Dataset items
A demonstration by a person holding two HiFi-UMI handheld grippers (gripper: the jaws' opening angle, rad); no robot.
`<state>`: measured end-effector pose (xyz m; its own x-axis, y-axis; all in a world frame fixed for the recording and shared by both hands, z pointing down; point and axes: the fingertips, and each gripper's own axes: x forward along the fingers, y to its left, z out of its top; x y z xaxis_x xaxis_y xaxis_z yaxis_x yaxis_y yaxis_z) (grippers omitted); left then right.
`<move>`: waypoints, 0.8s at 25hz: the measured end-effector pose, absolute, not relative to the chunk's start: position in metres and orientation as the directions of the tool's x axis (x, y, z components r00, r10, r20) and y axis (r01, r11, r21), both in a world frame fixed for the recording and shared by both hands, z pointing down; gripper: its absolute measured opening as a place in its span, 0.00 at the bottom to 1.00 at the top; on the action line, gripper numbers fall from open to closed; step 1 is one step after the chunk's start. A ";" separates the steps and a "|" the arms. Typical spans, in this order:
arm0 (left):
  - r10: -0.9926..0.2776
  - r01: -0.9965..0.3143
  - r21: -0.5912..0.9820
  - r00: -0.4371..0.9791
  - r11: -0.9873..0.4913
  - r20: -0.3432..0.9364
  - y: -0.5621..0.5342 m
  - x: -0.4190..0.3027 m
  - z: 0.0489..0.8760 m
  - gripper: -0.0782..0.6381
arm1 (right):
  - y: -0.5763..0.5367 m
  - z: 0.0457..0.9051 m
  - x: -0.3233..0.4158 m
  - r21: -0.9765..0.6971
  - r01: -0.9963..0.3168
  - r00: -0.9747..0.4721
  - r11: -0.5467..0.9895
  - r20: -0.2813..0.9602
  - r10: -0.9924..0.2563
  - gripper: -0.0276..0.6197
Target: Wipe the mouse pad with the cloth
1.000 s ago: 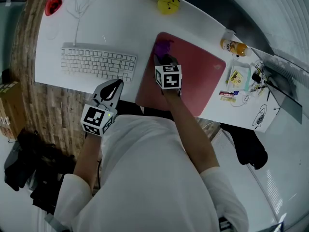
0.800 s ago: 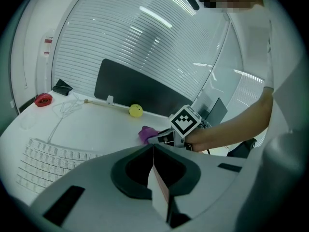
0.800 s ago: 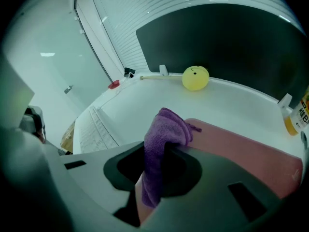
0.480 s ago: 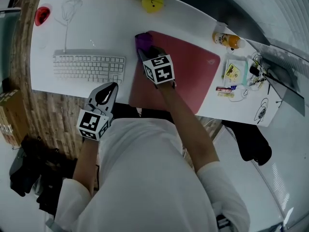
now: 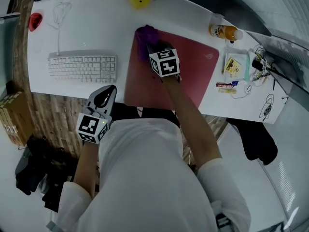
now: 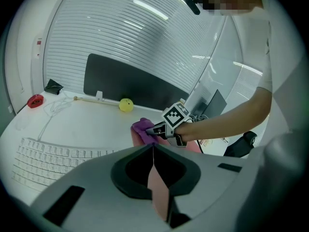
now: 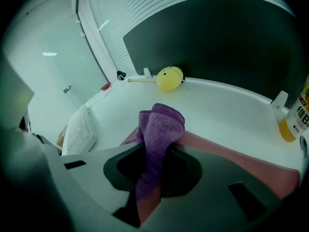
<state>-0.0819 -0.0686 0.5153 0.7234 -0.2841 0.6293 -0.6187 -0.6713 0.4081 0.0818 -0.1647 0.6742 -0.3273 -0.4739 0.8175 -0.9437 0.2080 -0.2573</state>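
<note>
Head view: a pink-red mouse pad (image 5: 193,76) lies on a white table (image 5: 96,28), to the right of a white keyboard (image 5: 82,67). A purple cloth (image 5: 146,34), bunched and folded, sits at the pad's far left corner, partly over its edge. The right gripper (image 5: 153,47) reaches over the pad with the cloth at its tip. The left gripper (image 5: 104,96) is held off the table's near edge, close to the person's body and well apart from the pad.

Right gripper view: the jaws pinch the cloth (image 7: 159,129). It runs as a narrow strip between them and bulges out past the tips in a thick fuzzy fold that rests on the pad (image 7: 241,158). The terry texture shows clearly here, which the head view does not give. Beyond the cloth a yellow ball with a face (image 7: 169,78) sits at the back of the table, and an orange-filled bottle (image 7: 295,117) stands at the far right.

Left gripper view: the jaws are pressed together with their tips meeting, and nothing is gripped between them. Past them, this view shows the right gripper from the side, its tip against the cloth (image 6: 142,129). A small red object (image 6: 35,100) lies at the table's far left corner.
</note>
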 end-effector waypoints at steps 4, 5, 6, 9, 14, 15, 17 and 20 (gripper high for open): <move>-0.269 -0.610 0.408 0.724 -0.680 0.635 -0.058 -0.066 0.517 0.14 | -0.157 0.676 0.098 -0.251 -0.947 -0.319 0.201 0.814 -0.486 0.17; -0.266 -0.607 0.407 0.725 -0.682 0.636 -0.056 -0.062 0.517 0.14 | -0.155 0.676 0.103 -0.251 -0.947 -0.318 0.199 0.813 -0.487 0.17; -0.263 -0.605 0.407 0.726 -0.684 0.636 -0.054 -0.057 0.517 0.14 | -0.154 0.676 0.108 -0.251 -0.948 -0.316 0.196 0.813 -0.489 0.17; -0.257 -0.598 0.408 0.729 -0.690 0.635 -0.048 -0.043 0.517 0.14 | -0.148 0.677 0.123 -0.246 -0.951 -0.307 0.185 0.814 -0.493 0.17; -0.251 -0.591 0.405 0.731 -0.698 0.634 -0.038 -0.022 0.517 0.14 | -0.136 0.677 0.158 -0.227 -0.962 -0.272 0.149 0.820 -0.503 0.17; -0.250 -0.590 0.404 0.731 -0.699 0.635 -0.036 -0.019 0.517 0.14 | -0.133 0.678 0.166 -0.224 -0.965 -0.263 0.138 0.822 -0.505 0.17; -0.248 -0.588 0.403 0.731 -0.701 0.636 -0.032 -0.012 0.516 0.14 | -0.126 0.678 0.183 -0.217 -0.969 -0.245 0.116 0.826 -0.507 0.17; -0.245 -0.585 0.400 0.731 -0.705 0.637 -0.026 -0.003 0.515 0.14 | -0.116 0.679 0.206 -0.205 -0.975 -0.219 0.086 0.832 -0.510 0.17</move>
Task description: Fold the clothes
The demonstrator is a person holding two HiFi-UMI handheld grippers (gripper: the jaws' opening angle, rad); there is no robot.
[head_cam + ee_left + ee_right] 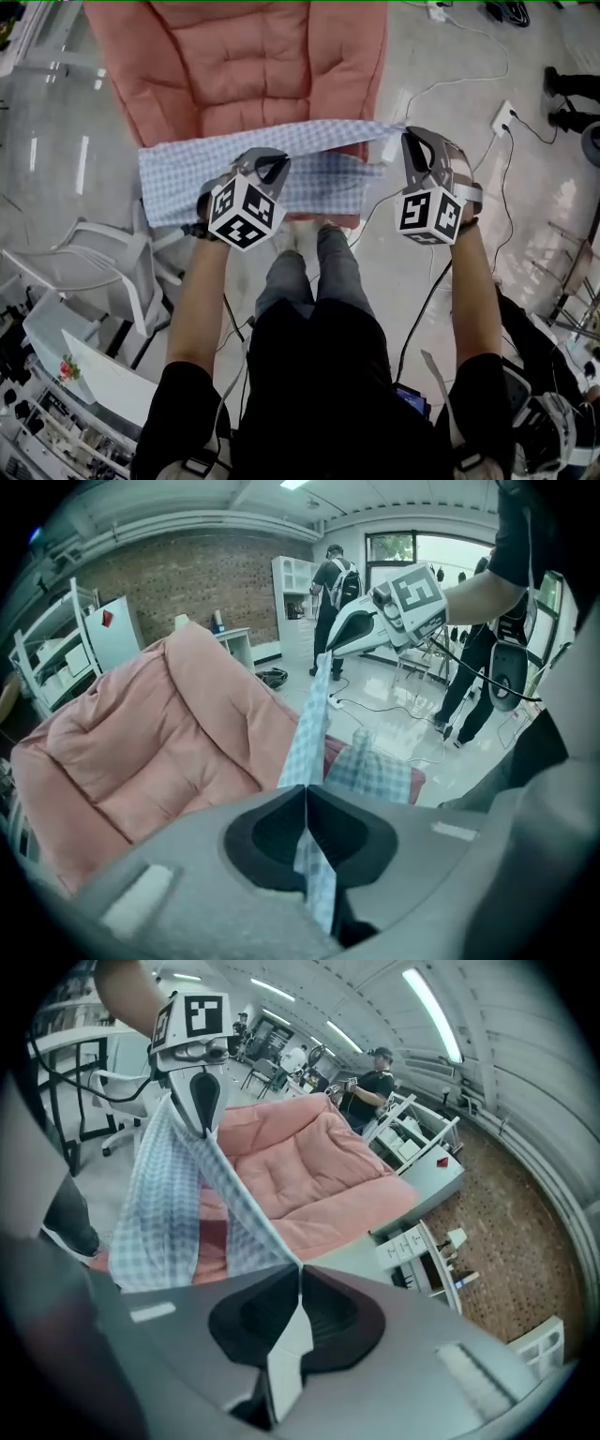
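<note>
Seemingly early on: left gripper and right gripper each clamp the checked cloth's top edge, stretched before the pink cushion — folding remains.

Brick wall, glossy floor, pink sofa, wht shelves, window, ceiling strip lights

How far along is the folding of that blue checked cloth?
Done: left gripper and right gripper are shut on an edge of the cloth. In hand: it hangs stretched between them above the pink cushion. Left: no finished fold shows; all folding remains.
</note>
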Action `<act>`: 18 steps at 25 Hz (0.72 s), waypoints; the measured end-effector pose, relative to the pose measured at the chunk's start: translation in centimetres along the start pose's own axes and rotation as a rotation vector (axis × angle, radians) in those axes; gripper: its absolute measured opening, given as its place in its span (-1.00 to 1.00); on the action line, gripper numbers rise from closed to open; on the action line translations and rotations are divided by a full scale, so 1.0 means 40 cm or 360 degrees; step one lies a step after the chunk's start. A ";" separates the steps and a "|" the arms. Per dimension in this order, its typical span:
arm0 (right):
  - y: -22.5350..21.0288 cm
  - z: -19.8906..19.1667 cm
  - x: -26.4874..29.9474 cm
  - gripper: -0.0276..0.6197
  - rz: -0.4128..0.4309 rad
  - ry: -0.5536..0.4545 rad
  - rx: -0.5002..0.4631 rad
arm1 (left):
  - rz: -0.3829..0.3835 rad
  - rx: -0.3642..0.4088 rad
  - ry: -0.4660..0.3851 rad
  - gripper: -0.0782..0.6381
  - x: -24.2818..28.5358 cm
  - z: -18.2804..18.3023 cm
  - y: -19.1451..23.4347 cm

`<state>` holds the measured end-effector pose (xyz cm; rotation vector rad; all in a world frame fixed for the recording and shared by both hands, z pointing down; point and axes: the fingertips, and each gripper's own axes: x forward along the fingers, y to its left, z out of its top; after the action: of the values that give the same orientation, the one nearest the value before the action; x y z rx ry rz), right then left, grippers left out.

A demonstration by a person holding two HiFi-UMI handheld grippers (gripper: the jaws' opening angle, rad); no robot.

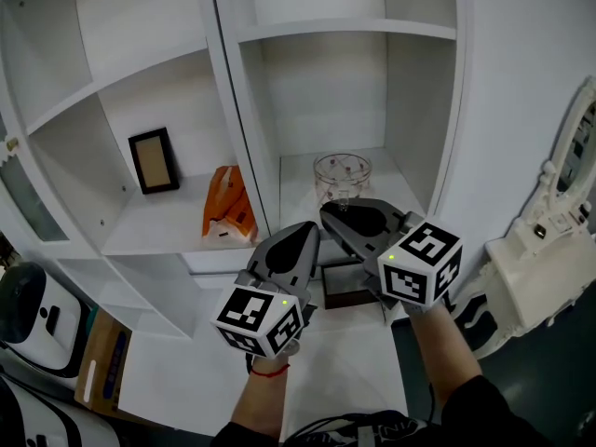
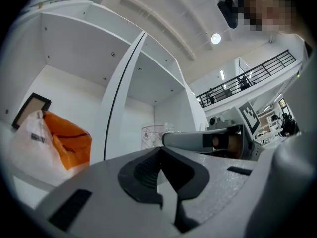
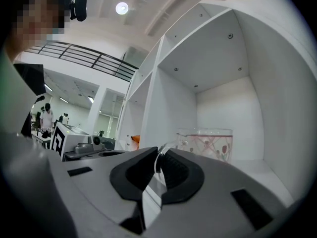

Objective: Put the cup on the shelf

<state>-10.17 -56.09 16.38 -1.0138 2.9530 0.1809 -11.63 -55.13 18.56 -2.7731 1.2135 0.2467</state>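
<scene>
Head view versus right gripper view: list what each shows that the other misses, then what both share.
Only head view: the picture frame in the left compartment.
Only right gripper view: the right gripper shut on the handle of the glass cup, a ceiling light, a balcony railing.
Both: the glass cup in the right compartment of the shelf, the orange bag, the left gripper.

An orange bag lies near a black picture frame.
</scene>
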 end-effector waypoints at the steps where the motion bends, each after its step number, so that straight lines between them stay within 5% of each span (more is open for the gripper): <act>1: -0.001 0.000 0.000 -0.86 -0.0012 -0.0008 -0.0003 | 0.0003 -0.0002 0.0001 -0.77 -0.002 -0.001 0.002; 18: 0.000 0.003 -0.051 -0.68 -0.0191 -0.0047 -0.0110 | -0.0019 0.0001 0.0010 -0.76 -0.009 -0.008 -0.010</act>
<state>-8.56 -54.84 16.35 -1.1823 2.8670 0.2944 -11.55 -54.64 18.97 -2.7818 1.1975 0.2370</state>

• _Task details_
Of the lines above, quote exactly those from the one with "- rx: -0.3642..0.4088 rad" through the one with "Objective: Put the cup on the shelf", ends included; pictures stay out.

• _Solution to the exercise_
  - rx: -0.3642..0.4088 rad
  - ry: -0.4660..0.3851 rad
  - gripper: -0.0782..0.6381
  - x: -24.2818..28.5358 cm
  - z: -18.2804..18.3023 cm
  - y: -19.1451..23.4347 cm

`<state>` holds the measured end-effector pose (xyz cm; rotation vector rad; all in a world frame fixed for the recording and shared by both hands, z pointing down; point and axes: the fingertips, and each gripper's own axes: x forward along the fingers, y to its left, z out of its top; after the action: of the values that give the same orientation, the one nearest the value before the action; x y z rx ry rz), right then left, grippers left out.

A demonstration by a person holding two HiFi-UMI handheld grippers (gripper: the jaws' opening angle, rad); no robot.


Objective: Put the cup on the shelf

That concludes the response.